Here is a professional diagram, proving that I am likely very close to being right. 

Diagram of Port-a-cath

How does it work?

Once it is in my chest, each week the nurse just has to poke the special needle through the skin into the top of the port and start the drip. It’s not inconvenient like a PICC line, which is inserted in the arm and has an external port that you have to look after. Apparently I can sleep on my stomach (although I’m not sure if it will be comfortable) and I can swim with it (you can’t with a PICC line). Plus it will make me look like I have an alien microchip implanted in my chest, and that’s cool. 

Bump in chest
See? Cool.

Why Not be a Wig Maker?

Well, I’m going to lose my hair. Chemo starts next week and I’m told I have about 10 days before it falls out. So I’ve decided to be proactive. I’m going to cut off my braids, grab my glue gun and make them into a version of a wig. Not kidding. 

I was inspired by Scout. On the run, she hacked off her pink tipped and therefore very obvious hair, fashioned two cute pigtails and then plopped a little black toque on her head. 

Scout
This is Scout. She’s a cute Netflix movie character that you really must meet. Dial up “About Scout”.

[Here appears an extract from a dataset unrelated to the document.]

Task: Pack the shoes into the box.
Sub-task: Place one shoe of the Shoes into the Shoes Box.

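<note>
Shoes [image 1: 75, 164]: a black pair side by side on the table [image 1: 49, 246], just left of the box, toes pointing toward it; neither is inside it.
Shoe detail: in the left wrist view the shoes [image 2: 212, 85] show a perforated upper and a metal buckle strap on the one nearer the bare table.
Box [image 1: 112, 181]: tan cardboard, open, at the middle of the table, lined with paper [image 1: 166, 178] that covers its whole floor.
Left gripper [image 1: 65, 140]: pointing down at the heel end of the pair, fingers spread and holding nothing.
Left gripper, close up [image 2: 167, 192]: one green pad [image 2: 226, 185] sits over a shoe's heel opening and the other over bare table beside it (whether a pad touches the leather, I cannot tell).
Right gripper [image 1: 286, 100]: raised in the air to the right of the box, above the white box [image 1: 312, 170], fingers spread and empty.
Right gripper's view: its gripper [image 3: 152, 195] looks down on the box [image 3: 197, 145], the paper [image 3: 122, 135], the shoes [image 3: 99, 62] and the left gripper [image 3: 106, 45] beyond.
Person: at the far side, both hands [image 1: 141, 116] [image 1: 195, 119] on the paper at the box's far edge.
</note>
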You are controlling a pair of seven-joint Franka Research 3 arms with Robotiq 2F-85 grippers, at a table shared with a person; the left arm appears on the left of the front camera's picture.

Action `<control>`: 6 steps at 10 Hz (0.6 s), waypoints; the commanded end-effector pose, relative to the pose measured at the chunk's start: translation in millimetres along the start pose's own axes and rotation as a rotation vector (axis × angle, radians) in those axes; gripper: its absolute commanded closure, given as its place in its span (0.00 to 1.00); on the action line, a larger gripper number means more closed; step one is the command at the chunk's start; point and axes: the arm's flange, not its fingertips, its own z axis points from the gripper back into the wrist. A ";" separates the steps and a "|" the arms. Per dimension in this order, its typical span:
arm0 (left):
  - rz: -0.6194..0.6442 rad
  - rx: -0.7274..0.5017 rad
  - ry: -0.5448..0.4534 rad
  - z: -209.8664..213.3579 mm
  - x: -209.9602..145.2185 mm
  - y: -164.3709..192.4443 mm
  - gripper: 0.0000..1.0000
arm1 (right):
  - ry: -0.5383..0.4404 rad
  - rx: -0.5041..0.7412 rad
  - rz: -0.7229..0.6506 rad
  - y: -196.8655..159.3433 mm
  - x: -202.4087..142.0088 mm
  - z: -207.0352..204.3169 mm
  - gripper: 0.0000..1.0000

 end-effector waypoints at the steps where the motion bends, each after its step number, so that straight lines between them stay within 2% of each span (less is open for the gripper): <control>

Well if she can do that and still look like a million bucks, so can I. Check it out: 

My plan

So on Monday I’m going to see Jenny, who has agreed to help me out. She will cut off my braids. (I realize that this could be a delicate procedure … I’ll have to secure the top somehow so it doesn’t unravel.) I’ll set them aside while she fixes up whatever is left on my head (seriously folks, it’s going to be gone in 2 weeks. Who cares??).

Then I’ll hot glue the braids to the inside of a comfie black beanie that I found laying around the house. (I’ll have the exact location of the braids marked on the beanie ahead of time, don’t you worry.) Later on I’ll sew a soft band of something over the hair, sandwiching the braids to the hat. This will help to avoid irritation from the glue and ends of hair rubbing against my bald bald head. 

This is what it should look like in the end, when I plop another hat on top. 

goofball
Of course I won’t have eyebrows…

So ya, that’s the plan. Handmade wig making. Why not?? FYI, a short haired wig (made with real hair) costs $1800 and long hair is around $2500. Can you believe that?? Omg. I’m going to get me a turban, plop it over my cool skull cap with braids and I’ll be good to go.